Он вспомнил о Шуммурамат с ее сливовыми глазами и мягкой речью. С ней можно снова попытаться забыться, сосредоточиться на ней, на плотском. Бильгамешу, опустившийся от тяжелых раздумий на скамью покрытую тонким пледом из верблюжей шерсти, снова поднялся.
Позади послышался легкий шорох. Бильгамешу обернулся несколько затравленно. Из прохода с узорчатым глазурированным обкладом, откуда минуту назад явился сам Бильгамешу, в залу входила Иштар.

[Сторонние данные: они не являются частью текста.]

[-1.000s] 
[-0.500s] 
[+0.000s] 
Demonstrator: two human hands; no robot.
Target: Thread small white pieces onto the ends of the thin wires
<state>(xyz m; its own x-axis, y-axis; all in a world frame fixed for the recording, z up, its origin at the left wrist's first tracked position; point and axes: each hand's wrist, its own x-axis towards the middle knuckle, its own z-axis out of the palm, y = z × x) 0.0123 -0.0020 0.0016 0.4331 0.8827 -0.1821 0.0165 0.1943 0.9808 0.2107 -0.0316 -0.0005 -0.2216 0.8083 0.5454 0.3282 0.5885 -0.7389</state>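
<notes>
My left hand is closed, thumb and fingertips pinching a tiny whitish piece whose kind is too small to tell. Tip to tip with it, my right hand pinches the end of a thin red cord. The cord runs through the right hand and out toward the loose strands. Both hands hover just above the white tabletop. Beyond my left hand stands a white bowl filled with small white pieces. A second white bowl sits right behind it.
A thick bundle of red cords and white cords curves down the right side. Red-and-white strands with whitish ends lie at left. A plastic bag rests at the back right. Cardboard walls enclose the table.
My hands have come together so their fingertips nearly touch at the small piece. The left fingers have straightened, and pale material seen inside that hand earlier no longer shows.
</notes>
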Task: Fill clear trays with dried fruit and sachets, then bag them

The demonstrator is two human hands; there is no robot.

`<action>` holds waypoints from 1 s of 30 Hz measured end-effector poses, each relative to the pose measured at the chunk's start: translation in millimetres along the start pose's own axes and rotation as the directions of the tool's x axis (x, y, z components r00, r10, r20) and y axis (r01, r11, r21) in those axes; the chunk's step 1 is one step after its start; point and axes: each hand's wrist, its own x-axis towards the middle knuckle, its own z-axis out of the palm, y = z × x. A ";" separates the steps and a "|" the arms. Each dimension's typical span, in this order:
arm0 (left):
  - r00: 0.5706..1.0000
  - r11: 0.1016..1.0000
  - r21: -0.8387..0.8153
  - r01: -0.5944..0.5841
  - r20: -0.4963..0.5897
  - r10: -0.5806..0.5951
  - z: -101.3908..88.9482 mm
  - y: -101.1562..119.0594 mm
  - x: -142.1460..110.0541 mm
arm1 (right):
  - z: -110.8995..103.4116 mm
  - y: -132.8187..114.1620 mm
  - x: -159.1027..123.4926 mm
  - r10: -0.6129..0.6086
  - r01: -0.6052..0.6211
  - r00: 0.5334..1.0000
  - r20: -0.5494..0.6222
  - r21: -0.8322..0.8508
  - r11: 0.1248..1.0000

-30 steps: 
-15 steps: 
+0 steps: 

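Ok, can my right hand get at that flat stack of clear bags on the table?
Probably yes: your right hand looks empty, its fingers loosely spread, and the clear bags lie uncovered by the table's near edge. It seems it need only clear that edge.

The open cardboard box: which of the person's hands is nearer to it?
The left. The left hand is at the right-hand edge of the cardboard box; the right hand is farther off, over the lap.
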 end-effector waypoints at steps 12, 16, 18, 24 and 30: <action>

На Иштар была длинная, до пола, туника цвета дождевой тучи, с как бы струящимися вышитыми темными узорами. На шее ее, на тонкой серебряной цепи висела восьмиконечная звезда. Ткань, скрывала фигуру Иштар целиком, выставляя наружу лишь изящные кисти рук и голову с россыпью длинных каштановых волос. Стопы целиком прятались в волнах воздушной, легкой материи. Однако и сокрытая уникальной вышивкой, фигура Иштар являла собой образец красоты женского тела. Туника стискивалась узким поясом с кисточками на поясе, подчеркивая высокую полную грудь и разбегалась брызгами узоров на бедрах, окатывая стройные ягодицы и ноги при каждом ее шаге. Иштар была красива, однако не той плотской или нежной красотой, которую немедленно хочется разделить, осязать, но недостижимой красотой богини, перед которой падают ниц от благоговения.